#### [REQUIRED ACTION]
Your answer should reproduce the full set of records exactly as given.

#### [Source records]
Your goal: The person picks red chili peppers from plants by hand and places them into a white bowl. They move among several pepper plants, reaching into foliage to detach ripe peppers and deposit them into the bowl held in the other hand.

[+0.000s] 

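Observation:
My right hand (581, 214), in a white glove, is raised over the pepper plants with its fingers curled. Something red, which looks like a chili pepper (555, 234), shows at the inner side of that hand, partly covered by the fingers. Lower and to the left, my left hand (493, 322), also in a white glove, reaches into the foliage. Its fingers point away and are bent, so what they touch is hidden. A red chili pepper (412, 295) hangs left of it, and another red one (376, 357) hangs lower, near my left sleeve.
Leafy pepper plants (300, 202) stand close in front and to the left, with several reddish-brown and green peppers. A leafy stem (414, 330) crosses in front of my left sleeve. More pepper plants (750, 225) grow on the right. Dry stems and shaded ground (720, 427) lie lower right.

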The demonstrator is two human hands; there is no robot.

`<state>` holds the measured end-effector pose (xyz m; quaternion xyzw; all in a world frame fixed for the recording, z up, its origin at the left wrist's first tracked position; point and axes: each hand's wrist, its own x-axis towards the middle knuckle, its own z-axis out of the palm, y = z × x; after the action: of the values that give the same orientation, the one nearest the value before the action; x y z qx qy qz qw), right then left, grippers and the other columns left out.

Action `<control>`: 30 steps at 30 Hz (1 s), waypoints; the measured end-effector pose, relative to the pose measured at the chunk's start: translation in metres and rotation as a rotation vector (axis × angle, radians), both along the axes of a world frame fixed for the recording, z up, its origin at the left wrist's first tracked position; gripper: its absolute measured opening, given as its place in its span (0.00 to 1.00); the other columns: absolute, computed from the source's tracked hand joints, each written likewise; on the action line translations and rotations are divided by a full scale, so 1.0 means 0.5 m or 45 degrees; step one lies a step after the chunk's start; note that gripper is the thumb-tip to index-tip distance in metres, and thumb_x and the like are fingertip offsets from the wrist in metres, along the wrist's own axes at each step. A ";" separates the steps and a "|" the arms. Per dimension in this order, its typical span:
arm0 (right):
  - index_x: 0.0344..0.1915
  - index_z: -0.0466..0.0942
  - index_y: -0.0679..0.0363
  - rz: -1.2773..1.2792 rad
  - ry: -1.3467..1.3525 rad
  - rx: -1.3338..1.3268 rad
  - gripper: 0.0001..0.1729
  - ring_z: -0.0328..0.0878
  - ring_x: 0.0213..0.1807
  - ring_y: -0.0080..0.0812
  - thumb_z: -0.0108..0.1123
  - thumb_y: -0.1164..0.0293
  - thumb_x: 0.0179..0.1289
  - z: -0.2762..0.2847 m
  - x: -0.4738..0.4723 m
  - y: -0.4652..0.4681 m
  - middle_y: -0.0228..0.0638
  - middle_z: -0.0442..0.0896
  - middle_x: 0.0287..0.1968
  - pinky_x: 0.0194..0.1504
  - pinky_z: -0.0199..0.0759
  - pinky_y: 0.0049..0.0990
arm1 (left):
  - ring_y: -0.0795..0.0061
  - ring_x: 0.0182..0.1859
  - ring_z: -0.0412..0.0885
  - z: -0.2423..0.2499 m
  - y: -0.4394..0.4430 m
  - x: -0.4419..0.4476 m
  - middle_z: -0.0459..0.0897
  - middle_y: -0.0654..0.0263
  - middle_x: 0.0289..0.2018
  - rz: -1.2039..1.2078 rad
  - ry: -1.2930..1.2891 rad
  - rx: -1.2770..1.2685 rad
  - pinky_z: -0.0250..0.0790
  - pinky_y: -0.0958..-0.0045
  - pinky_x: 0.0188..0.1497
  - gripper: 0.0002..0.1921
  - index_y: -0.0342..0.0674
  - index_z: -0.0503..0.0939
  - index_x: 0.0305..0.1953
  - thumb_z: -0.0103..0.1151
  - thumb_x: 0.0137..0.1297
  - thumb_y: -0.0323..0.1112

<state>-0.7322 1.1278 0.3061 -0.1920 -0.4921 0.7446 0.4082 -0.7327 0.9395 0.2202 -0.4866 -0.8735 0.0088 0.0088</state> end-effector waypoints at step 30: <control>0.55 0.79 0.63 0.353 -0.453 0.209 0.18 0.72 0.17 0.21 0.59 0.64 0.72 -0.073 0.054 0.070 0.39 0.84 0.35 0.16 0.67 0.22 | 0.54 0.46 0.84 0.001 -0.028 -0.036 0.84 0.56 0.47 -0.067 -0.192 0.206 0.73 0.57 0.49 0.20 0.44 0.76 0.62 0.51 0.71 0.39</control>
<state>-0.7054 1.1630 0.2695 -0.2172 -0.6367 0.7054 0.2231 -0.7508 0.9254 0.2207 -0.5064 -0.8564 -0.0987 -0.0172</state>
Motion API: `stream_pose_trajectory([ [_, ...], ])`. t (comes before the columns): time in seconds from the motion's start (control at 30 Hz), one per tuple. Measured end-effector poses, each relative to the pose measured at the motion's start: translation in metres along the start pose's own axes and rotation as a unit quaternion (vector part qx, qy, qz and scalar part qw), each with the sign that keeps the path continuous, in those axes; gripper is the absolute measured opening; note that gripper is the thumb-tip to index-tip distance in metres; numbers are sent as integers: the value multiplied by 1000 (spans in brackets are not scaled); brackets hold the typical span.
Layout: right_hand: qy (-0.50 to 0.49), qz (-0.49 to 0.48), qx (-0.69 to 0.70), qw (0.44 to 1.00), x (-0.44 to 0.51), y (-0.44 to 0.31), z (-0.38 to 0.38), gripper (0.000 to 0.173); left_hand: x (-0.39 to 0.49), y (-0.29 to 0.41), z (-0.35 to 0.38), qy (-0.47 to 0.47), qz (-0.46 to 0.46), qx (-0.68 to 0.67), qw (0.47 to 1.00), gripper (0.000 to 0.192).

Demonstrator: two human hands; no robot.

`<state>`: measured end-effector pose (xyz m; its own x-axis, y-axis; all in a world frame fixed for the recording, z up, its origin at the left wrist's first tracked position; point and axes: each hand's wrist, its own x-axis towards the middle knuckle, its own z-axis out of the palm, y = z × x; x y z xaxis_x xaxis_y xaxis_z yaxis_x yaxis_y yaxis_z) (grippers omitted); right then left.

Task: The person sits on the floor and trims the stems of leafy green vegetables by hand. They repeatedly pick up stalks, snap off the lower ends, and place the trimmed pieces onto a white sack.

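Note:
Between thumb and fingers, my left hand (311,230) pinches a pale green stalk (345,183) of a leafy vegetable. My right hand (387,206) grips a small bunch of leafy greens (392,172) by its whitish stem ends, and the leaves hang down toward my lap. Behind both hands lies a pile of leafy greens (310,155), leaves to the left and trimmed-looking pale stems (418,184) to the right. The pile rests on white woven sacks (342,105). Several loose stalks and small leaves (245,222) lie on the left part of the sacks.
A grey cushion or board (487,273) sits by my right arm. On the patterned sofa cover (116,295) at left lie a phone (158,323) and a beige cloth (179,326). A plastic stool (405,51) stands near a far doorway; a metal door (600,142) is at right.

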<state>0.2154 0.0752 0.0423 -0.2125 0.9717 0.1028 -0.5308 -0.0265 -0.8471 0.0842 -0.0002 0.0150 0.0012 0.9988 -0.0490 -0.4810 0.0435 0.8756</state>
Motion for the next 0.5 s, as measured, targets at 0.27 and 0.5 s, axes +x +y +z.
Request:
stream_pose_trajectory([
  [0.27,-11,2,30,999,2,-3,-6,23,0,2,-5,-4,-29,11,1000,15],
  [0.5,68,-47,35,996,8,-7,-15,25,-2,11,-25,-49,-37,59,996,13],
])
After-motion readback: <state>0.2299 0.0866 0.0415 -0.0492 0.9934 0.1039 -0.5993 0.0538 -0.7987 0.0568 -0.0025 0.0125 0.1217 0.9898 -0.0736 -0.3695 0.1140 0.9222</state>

#### [ANSWER FOR THE TASK]
Your goal: The person picks red chili peppers from plants by hand and places them into a white bowl. They move among several pepper plants, reaching into foliage to detach ripe peppers and deposit them into the bowl held in the other hand.

[+0.000s] 

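Observation:
My right hand (581, 214), in a white glove, is raised over the pepper plants with its fingers curled. Something red, which looks like a chili pepper (555, 234), shows at the inner side of that hand, partly covered by the fingers. Lower and to the left, my left hand (493, 322), also in a white glove, reaches into the foliage. Its fingers point away and are bent, so what they touch is hidden. A red chili pepper (412, 295) hangs left of it, and another red one (376, 357) hangs lower, near my left sleeve.
Leafy pepper plants (300, 202) stand close in front and to the left, with several reddish-brown and green peppers. A leafy stem (414, 330) crosses in front of my left sleeve. More pepper plants (750, 225) grow on the right. Dry stems and shaded ground (720, 427) lie lower right.
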
The demonstrator is two human hands; there is no robot.

`<state>` holds the measured end-effector pose (xyz m; quaternion xyzw; all in a world frame fixed for the recording, z up, its origin at the left wrist's first tracked position; point and axes: each hand's wrist, its own x-axis towards the middle knuckle, its own z-axis out of the palm, y = z × x; after the action: of the values that give the same orientation, the one nearest the value before the action; x y z qx qy qz qw), right then left, grippers and the other columns left out.

Action `<control>`: 30 steps at 30 Hz (1 s), waypoints; the measured end-effector pose, relative to the pose measured at the chunk's start: translation in metres and rotation as a rotation vector (axis × angle, radians), both along the axes of a world frame fixed for the recording, z up, its origin at the left wrist's first tracked position; gripper: its absolute measured opening, given as its place in its span (0.00 to 1.00); the other columns: absolute, computed from the source's tracked hand joints, each written likewise; on the action line translations and rotations are divided by a full scale, so 1.0 means 0.5 m or 45 degrees; step one lies a step after the chunk's start; note that gripper is the thumb-tip to index-tip distance in metres, and thumb_x and the like are fingertip offsets from the wrist in metres, along the wrist's own axes at each step. A ";" separates the steps and a "|" the arms. Per dimension in this order, its typical span:
arm0 (right):
  - index_x: 0.0344..0.1915
  - index_z: -0.0466..0.0942
  - index_y: -0.0679..0.0363
  - rz: -1.2773..1.2792 rad
  - ry: -1.3467..1.3525 rad
  - rx: -1.3338..1.3268 rad
  - gripper: 0.0001..0.1729
  - ring_z: -0.0328..0.0878
  - ring_x: 0.0213..0.1807
  - ring_y: -0.0080..0.0812
  - thumb_z: -0.0108..0.1123
  - thumb_y: -0.1164..0.0293
  - thumb_x: 0.0179..0.1289
  - z: -0.2762..0.2847 m
  - x: -0.4738..0.4723 m
  - y: -0.4652..0.4681 m
  - middle_y: -0.0228..0.0638
  - middle_z: -0.0442..0.0896
  - middle_x: 0.0287..0.1968
  - pinky_x: 0.0194..0.1504
  - pinky_z: -0.0199..0.0759
  - pinky_y: 0.0049..0.0990
arm1 (left):
  - ring_y: -0.0795..0.0061
  - ring_x: 0.0182..0.1859
  - ring_z: -0.0412..0.0885
  - z: -0.2423..0.2499 m
  - y: -0.4394..0.4430 m
  - x: -0.4419..0.4476 m
  - middle_z: -0.0459..0.0897
  - middle_y: -0.0654..0.0263
  - middle_x: 0.0289..0.2018
  - rz: -1.2039..1.2078 rad
  - ry: -1.2930..1.2891 rad
  - rx: -1.2770..1.2685 rad
  - pinky_z: -0.0250..0.0790
  - pinky_y: -0.0958..-0.0045
  - pinky_x: 0.0188..0.1497
  - gripper: 0.0002..0.1921
  - index_y: -0.0342..0.0674
  - index_z: -0.0503..0.0939
  - index_x: 0.0305..0.1953
  - thumb_z: -0.0103..0.1151
  - thumb_x: 0.0137..0.1297
  - thumb_y: -0.0323..0.1112

<state>-0.7322 1.1278 0.3061 -0.1920 -0.4921 0.7446 0.4082 -0.7327 0.9395 0.2202 -0.4866 -0.8735 0.0088 0.0088</state> end-effector waypoints at step 30: <control>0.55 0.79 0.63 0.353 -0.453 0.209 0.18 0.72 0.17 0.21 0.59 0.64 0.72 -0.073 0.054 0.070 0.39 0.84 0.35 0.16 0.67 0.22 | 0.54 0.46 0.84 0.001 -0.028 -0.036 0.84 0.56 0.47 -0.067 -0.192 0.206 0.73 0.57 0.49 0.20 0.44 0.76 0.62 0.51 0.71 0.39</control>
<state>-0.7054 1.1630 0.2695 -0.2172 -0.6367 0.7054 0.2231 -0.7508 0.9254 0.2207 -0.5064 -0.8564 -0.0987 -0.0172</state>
Motion API: `stream_pose_trajectory([ [_, ...], ])`. t (comes before the columns): time in seconds from the motion's start (control at 30 Hz), one per tuple. Measured end-effector poses, each relative to the pose measured at the motion's start: translation in metres along the start pose's own axes and rotation as a unit quaternion (vector part qx, qy, qz and scalar part qw), each with the sign that keeps the path continuous, in those axes; gripper is the absolute measured opening; note that gripper is the thumb-tip to index-tip distance in metres; numbers are sent as integers: the value multiplied by 1000 (spans in brackets are not scaled); brackets hold the typical span.
Layout: right_hand: qy (-0.50 to 0.49), qz (-0.49 to 0.48), qx (-0.69 to 0.70), qw (0.44 to 1.00), x (-0.44 to 0.51), y (-0.44 to 0.31), z (-0.38 to 0.38), gripper (0.000 to 0.173); left_hand: x (-0.39 to 0.49), y (-0.29 to 0.41), z (-0.35 to 0.38), qy (-0.47 to 0.47), qz (-0.46 to 0.46), qx (-0.68 to 0.67), qw (0.47 to 1.00), gripper (0.000 to 0.192).

Demonstrator: two human hands; no robot.

`<state>`: measured end-effector pose (xyz m; its own x-axis, y-axis; all in a world frame fixed for the recording, z up, its origin at the left wrist's first tracked position; point and axes: each hand's wrist, its own x-axis towards the middle knuckle, its own z-axis out of the palm, y = z × x; x y z xaxis_x xaxis_y xaxis_z yaxis_x yaxis_y yaxis_z) (grippers omitted); right then left.

Task: The person sits on the floor and trims the stems of leafy green vegetables by hand. They repeatedly pick up stalks, snap off the lower ends, and place the trimmed pieces onto a white sack.

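Note:
Between thumb and fingers, my left hand (311,230) pinches a pale green stalk (345,183) of a leafy vegetable. My right hand (387,206) grips a small bunch of leafy greens (392,172) by its whitish stem ends, and the leaves hang down toward my lap. Behind both hands lies a pile of leafy greens (310,155), leaves to the left and trimmed-looking pale stems (418,184) to the right. The pile rests on white woven sacks (342,105). Several loose stalks and small leaves (245,222) lie on the left part of the sacks.
A grey cushion or board (487,273) sits by my right arm. On the patterned sofa cover (116,295) at left lie a phone (158,323) and a beige cloth (179,326). A plastic stool (405,51) stands near a far doorway; a metal door (600,142) is at right.
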
<state>0.2154 0.0752 0.0423 -0.2125 0.9717 0.1028 -0.5308 -0.0265 -0.8471 0.0842 -0.0002 0.0150 0.0012 0.9988 -0.0490 -0.4810 0.0435 0.8756</state>
Motion for the next 0.5 s, as measured, targets at 0.27 and 0.5 s, axes +x +y +z.
Request:
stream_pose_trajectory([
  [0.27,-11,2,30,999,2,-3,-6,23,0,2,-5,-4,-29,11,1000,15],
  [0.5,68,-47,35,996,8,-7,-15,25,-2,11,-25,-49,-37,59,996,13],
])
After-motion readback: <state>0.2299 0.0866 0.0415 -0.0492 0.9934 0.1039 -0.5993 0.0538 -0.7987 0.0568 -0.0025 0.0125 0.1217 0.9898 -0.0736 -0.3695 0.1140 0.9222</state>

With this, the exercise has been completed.